> Data under study
-- Opening Marker --

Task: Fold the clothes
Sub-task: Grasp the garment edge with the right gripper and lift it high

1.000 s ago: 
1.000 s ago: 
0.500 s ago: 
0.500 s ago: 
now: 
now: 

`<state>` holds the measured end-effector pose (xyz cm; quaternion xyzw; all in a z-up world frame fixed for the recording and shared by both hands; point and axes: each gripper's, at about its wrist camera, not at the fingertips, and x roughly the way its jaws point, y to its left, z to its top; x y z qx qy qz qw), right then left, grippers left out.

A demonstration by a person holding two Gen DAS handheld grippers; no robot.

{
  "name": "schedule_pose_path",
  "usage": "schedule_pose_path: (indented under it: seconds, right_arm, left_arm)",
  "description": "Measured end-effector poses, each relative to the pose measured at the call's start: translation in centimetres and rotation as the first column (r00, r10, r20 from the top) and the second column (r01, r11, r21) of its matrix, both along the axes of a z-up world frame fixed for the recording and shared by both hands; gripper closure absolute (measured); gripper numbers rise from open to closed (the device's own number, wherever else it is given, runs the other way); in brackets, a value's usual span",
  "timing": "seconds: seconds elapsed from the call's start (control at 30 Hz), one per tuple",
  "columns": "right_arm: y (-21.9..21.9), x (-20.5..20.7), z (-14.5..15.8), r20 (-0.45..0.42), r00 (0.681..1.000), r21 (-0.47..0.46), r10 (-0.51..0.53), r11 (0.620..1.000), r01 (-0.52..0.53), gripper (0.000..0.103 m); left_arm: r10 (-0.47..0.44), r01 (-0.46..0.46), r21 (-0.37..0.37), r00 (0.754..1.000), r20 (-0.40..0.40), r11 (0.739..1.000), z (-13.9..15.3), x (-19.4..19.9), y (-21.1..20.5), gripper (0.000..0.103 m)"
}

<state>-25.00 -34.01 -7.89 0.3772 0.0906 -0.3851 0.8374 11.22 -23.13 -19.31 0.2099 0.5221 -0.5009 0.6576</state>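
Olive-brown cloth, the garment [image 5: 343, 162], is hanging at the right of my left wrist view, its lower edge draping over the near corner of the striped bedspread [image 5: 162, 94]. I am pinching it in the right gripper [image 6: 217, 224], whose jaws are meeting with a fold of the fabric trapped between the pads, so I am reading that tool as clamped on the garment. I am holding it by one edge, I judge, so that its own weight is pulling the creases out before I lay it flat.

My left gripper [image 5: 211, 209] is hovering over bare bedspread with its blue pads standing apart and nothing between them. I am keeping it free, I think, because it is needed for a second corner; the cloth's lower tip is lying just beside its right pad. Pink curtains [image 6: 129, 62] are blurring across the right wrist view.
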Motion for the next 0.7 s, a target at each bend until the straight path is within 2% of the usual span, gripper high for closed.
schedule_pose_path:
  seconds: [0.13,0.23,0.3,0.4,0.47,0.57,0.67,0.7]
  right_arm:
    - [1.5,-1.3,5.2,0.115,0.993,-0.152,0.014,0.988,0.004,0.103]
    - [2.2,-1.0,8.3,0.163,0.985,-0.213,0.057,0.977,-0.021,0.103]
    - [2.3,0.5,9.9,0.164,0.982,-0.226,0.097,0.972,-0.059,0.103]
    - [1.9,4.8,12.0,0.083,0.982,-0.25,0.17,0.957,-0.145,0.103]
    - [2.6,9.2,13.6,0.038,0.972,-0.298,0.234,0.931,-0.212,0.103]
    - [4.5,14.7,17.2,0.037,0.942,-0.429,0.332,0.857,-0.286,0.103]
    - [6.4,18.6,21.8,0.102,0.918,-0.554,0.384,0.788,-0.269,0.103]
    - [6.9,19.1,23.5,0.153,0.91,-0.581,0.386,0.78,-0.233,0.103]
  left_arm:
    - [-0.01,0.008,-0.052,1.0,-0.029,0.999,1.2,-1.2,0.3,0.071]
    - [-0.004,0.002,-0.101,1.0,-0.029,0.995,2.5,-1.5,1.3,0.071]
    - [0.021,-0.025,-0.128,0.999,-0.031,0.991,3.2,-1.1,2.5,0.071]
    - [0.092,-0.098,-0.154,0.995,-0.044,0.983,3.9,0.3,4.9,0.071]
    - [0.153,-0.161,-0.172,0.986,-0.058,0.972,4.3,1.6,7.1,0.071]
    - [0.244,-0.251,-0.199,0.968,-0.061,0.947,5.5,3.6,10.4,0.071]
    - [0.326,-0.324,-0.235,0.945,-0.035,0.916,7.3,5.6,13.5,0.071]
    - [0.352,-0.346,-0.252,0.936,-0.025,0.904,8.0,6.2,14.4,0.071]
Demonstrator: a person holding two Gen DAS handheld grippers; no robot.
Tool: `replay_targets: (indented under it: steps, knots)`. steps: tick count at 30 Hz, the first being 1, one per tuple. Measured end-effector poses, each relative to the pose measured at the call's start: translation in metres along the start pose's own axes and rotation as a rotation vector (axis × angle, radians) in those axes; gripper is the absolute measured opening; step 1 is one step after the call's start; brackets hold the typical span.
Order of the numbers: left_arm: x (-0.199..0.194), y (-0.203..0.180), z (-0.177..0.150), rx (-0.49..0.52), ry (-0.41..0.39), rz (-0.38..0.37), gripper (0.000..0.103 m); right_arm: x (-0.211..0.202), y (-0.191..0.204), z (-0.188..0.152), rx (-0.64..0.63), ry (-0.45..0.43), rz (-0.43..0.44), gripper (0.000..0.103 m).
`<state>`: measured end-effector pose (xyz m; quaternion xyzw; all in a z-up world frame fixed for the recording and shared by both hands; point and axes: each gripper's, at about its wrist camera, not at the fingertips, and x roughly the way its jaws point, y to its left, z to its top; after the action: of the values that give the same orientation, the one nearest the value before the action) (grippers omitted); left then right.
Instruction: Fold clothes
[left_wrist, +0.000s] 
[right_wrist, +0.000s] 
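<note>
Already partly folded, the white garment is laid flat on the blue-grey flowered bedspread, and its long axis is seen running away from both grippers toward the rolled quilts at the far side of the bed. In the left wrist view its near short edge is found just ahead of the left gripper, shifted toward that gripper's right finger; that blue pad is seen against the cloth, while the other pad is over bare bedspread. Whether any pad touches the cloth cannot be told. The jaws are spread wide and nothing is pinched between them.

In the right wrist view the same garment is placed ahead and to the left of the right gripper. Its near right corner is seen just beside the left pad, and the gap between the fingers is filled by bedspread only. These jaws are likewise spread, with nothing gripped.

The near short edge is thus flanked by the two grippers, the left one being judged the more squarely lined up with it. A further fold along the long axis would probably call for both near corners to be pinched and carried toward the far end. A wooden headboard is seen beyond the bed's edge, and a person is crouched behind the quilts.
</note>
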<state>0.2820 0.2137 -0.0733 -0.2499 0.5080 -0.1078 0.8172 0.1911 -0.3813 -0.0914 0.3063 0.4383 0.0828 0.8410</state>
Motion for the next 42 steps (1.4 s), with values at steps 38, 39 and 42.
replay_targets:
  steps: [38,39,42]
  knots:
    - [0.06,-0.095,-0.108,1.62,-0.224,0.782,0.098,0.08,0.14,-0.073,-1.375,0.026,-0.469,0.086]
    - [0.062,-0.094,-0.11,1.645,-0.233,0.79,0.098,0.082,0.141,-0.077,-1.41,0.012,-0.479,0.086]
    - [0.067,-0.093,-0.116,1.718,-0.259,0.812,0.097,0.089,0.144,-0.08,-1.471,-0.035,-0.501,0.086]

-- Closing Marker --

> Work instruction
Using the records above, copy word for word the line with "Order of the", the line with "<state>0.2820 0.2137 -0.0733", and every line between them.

> Answer box
Order of the numbers: left_arm: x (-0.199..0.194), y (-0.203..0.180), z (-0.177..0.150), rx (-0.49..0.52), ry (-0.41..0.39), rz (-0.38..0.37), gripper (0.000..0.103 m); right_arm: x (-0.211..0.202), y (-0.191..0.204), z (-0.188..0.152), rx (-0.64..0.63), ry (-0.45..0.43), rz (-0.43..0.44), gripper (0.000..0.103 m).
`<state>`: measured end-effector pose (xyz m; quaternion xyzw; all in a z-up world frame fixed for the recording and shared by both hands; point and axes: each gripper's, at about its wrist camera, not at the fingertips, and x roughly the way its jaws point, y to its left, z to its top; after the action: of the values that give the same orientation, the one nearest the value before the action) (grippers omitted); left then right.
Instruction: Fold clothes
[left_wrist, +0.000s] 
[right_wrist, +0.000s] 
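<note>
Already partly folded, the white garment is laid flat on the blue-grey flowered bedspread, and its long axis is seen running away from both grippers toward the rolled quilts at the far side of the bed. In the left wrist view its near short edge is found just ahead of the left gripper, shifted toward that gripper's right finger; that blue pad is seen against the cloth, while the other pad is over bare bedspread. Whether any pad touches the cloth cannot be told. The jaws are spread wide and nothing is pinched between them.

In the right wrist view the same garment is placed ahead and to the left of the right gripper. Its near right corner is seen just beside the left pad, and the gap between the fingers is filled by bedspread only. These jaws are likewise spread, with nothing gripped.

The near short edge is thus flanked by the two grippers, the left one being judged the more squarely lined up with it. A further fold along the long axis would probably call for both near corners to be pinched and carried toward the far end. A wooden headboard is seen beyond the bed's edge, and a person is crouched behind the quilts.
</note>
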<state>0.2820 0.2137 -0.0733 -0.2499 0.5080 -0.1078 0.8172 0.1911 -0.3813 -0.0914 0.3063 0.4383 0.0828 0.8410</state>

This answer leaves nothing further to address.